=== What the exercise asks ===
Your answer must contain each line of the data, copied exactly.

=== Collected material ===
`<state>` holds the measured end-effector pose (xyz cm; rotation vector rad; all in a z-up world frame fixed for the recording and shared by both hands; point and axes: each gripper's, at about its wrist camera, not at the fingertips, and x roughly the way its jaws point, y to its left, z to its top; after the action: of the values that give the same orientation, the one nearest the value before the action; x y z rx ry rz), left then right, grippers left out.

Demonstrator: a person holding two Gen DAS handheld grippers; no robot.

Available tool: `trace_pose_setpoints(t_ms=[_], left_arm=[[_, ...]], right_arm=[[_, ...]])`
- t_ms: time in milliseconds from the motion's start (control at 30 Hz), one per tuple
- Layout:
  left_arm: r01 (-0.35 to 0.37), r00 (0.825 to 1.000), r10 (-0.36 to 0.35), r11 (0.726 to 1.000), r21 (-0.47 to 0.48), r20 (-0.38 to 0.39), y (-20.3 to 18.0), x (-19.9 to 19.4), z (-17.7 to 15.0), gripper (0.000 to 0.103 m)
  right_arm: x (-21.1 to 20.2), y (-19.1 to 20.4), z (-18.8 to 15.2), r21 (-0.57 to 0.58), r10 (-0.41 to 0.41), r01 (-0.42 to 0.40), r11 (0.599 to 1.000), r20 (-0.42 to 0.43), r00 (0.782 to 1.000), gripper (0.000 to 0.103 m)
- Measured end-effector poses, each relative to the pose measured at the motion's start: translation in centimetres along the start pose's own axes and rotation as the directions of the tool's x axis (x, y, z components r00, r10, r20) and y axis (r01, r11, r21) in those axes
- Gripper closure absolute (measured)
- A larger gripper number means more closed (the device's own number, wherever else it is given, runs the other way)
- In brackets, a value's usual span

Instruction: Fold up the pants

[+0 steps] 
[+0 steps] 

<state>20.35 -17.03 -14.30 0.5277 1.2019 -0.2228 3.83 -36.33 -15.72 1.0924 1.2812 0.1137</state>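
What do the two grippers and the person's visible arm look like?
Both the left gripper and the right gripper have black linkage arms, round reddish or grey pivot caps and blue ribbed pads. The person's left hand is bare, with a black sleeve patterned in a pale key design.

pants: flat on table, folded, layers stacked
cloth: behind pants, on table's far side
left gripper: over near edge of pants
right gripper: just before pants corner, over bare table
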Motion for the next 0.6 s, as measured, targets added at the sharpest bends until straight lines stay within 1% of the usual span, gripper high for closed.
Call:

=== Task solution ===
`<state>` holds the measured end-effector pose (xyz cm; rotation vector rad; all in a z-up world frame fixed for the recording and shared by both hands; point and axes: each gripper's, at about its wrist camera, not at the fingertips, and x roughly the way its jaws point, y to its left, z to its top; after the action: of the values that give the same orientation, the one nearest the value before the action; x y z rx ry rz), left then right, grippers left out.

Demonstrator: a person holding two Gen DAS handheld grippers; no robot.

Available tool: `trace_pose_setpoints(t_ms=[_], left_arm=[[_, ...]], right_arm=[[_, ...]])`
- t_ms: time in milliseconds from the motion's start (control at 30 Hz), one per tuple
- Layout:
  left_arm: r01 (-0.35 to 0.37), r00 (0.825 to 1.000), r10 (-0.36 to 0.35), r11 (0.726 to 1.000), r21 (-0.47 to 0.48), r20 (-0.38 to 0.39), y (-20.3 to 18.0), x (-19.9 to 19.4), z (-17.7 to 15.0), gripper (0.000 to 0.103 m)
  right_arm: x (-21.1 to 20.2), y (-19.1 to 20.4), z (-18.8 to 15.2), r21 (-0.57 to 0.58), r10 (-0.41 to 0.41), r01 (-0.42 to 0.40), r11 (0.599 to 1.000), r20 (-0.42 to 0.43), r00 (0.782 to 1.000), gripper (0.000 to 0.103 m)
- Measured end-effector poses, each relative to the pose measured at the motion's start: translation in centimetres along the start pose's own axes and rotation as the directions of the tool's x axis (x, y, z components r00, r10, r20) and y axis (r01, r11, r21) in those axes
- Gripper closure absolute (measured)
- A larger gripper number means more closed (the device's own number, wherever else it is given, runs the other way)
- In brackets, a value's usual span

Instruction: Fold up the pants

[+0 steps] 
[+0 steps] 

<state>20.35 -17.03 -14.30 0.5277 1.2019 -0.2228 3.83 -36.33 -15.72 1.0924 1.2812 0.1137</state>
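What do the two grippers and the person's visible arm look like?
Both the left gripper and the right gripper have black linkage arms, round reddish or grey pivot caps and blue ribbed pads. The person's left hand is bare, with a black sleeve patterned in a pale key design.

pants: flat on table, folded, layers stacked
cloth: behind pants, on table's far side
left gripper: over near edge of pants
right gripper: just before pants corner, over bare table
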Motion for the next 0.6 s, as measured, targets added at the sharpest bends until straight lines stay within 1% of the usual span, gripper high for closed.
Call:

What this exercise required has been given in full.